Didn't have time to comment the script out, but it's fairly easy to grasp if you know basics of programming - and since you're coming from Max, you should know at least a moderate amount of programming.

Enjoy!


----------



## r0main (Aug 31, 2010)

Ok, Greats Thanks for this, it's cool to take time for me.

But, Kontakt say me change_tune, change.... is not allowed in this callback type.

What is it ? Dont understand this problem... Come from the instrument ?

Thanks

Romain


----------



## EvilDragon (Aug 31, 2010)

Which Kontakt version are you using? Did you paste the script correctly? I have tested this in Kontakt 4.1.1 and Kontakt 3.5 and it works without any errors.


----------



## r0main (Aug 31, 2010)

I use kontakt 4 with factory selection, which is on download on the website...

Sorry and thanks.


----------



## r0main (Aug 31, 2010)

And, yes, I paste the script correctly.

It make me the same error on simple scripts


----------



## EvilDragon (Aug 31, 2010)

You mean free Kontakt Player 4? I think you cannot use custom scripts with it, you need to get the full version of Kontakt for this. Or, you can use the Script Editor for 15 minutes, then it closes down.

Anyways, there should be no errors of any kind.


----------



## Jake Johnson (Dec 15, 2010)

Wow, Dragon. Great script. I just used it to retune two notes on the Concert Grand that comes with Kontakt.

Hate to offer suggestions\make requests for a free script, but...:

1. Is there a way to make the diagram show a note name, or light up when one presses a key, as per Select zone with Midi in Kontakt's Mapping editor? Now, it's hit and miss finding the correct bar to drag up or down. Might be easiest to just have the note names along the bottom of the bars?

2. Is there a way to rescale it? Now, dragging one of the bars a very short distance changes the pitch by 7-8 cents, a big change, making it hard to judge smaller increments.

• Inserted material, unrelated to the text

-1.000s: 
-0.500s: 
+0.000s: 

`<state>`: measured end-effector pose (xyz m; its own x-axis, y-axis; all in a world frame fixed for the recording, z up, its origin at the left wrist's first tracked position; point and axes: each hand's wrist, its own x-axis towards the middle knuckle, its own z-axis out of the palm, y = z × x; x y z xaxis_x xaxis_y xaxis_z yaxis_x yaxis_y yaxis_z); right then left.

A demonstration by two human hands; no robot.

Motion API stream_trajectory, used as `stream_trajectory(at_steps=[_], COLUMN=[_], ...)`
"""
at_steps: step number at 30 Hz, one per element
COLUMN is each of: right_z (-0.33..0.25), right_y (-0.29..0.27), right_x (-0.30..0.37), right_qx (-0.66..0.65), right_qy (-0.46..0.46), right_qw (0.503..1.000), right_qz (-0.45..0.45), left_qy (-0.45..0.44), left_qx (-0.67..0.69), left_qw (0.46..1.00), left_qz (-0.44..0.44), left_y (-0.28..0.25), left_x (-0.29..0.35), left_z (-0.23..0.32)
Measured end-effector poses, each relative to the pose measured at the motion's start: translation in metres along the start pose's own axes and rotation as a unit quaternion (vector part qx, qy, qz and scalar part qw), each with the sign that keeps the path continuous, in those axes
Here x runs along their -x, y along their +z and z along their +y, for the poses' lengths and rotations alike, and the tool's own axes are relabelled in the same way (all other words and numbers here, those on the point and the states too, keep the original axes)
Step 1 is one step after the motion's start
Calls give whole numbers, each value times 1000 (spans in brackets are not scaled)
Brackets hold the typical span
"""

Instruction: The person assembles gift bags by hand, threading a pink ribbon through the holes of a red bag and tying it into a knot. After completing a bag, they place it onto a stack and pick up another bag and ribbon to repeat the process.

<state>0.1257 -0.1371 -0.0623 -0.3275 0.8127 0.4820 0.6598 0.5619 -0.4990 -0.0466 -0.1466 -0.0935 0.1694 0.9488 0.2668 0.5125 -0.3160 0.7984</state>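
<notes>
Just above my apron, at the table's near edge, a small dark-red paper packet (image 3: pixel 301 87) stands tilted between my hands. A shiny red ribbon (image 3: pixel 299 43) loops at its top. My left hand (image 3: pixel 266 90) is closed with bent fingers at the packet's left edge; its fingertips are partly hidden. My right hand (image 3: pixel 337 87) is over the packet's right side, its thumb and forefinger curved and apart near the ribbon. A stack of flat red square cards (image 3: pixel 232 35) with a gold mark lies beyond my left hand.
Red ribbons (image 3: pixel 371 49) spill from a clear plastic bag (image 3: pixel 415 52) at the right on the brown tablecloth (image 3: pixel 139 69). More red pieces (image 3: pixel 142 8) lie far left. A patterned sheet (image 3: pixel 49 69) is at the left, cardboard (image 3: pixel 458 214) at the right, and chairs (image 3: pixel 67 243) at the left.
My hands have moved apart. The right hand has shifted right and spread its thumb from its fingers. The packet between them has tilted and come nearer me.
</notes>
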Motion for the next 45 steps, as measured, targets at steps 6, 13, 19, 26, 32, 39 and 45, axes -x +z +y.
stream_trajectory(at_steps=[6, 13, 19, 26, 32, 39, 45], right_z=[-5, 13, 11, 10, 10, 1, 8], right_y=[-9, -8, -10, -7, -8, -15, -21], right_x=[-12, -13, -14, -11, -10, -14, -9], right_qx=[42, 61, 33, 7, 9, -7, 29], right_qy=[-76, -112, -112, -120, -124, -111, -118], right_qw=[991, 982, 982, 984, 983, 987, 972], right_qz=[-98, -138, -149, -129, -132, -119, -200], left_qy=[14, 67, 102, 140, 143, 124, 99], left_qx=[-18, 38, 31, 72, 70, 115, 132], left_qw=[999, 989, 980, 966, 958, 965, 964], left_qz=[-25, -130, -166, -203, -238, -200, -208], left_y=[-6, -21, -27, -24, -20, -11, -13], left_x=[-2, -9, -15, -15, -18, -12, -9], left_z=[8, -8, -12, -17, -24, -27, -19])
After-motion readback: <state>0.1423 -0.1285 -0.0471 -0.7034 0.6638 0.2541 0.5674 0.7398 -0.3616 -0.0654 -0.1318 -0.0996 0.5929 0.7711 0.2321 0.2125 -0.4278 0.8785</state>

3. Is there a way to let the user enter numeric values, along the lines of double-clicking on a bar and then entering -2, for example, to lower the pitch by 2.3 cents. 

But hats off. This is already good. Saved me a lot of time. Opens the door to microtuning without having to use Scala.


----------



## Mike Greene (Dec 15, 2010)

Very cool script, Mario. It's very elegant in how it's done.

I do wonder, though - In the "on note" callback, why didn't you just use:
change_tune($EVENT_ID,%tune[$EVENT_NOTE-21]*1000,1)
instead of going through the process of making a $new_id note and using change_tune on that? I could be wrong, but I could swear I've done change_tune commands on the $EVENT_ID itself. Am I wrong is there some reason I'm missing?


----------



## EvilDragon (Dec 16, 2010)

Jake Johnson @ 16.12.2010 said:


> Wow, Dragon. Great script. I just used it to retune two notes on the Concert Grand that comes with Kontakt.
> 
> Hate to offer suggestions\make requests for a free script, but...:
> 
> ...



Hello! 

1. Perhaps, I'll see what can be done. For this table, typing names below the table is not an option, at least not for every note. Also, can't add anything below the table if you want it to remain K3 compatible. Might have to rearrange the controls then.

2. Hold Shift when editing the table, that gives you 1 cent increments  Ctrl+click resets the bar to 0!

3. KSP doesn't support fractional values. There MIGHT be a method of doing this (but please tell me to which decimal you want it to be precise, I think 1 or 2 decimals are mighty fine), but it would need a lot more values per bar in the table, which might get unwieldy to input. The script might need a rethink for making that possible, perhaps at a later date. You cannot input table values by keyboard, that's a KSP restriction. 


Mike, you're right, I dunno why I did that! 


Updating the script now...


----------



## EvilDragon (Dec 16, 2010)

Jake, I'm having a breakthrough here, you will be able to set the tuning per note in 2 decimals precision increments, AND you will be able to type in a value, sort of! Brace yourself...


----------



## hakibit (Jan 5, 2012)

It s not working with Mr sax from Sampelmodeling.
Also the own microtune script from Kontakt is not working.
Is their an other way??
Thank you.


----------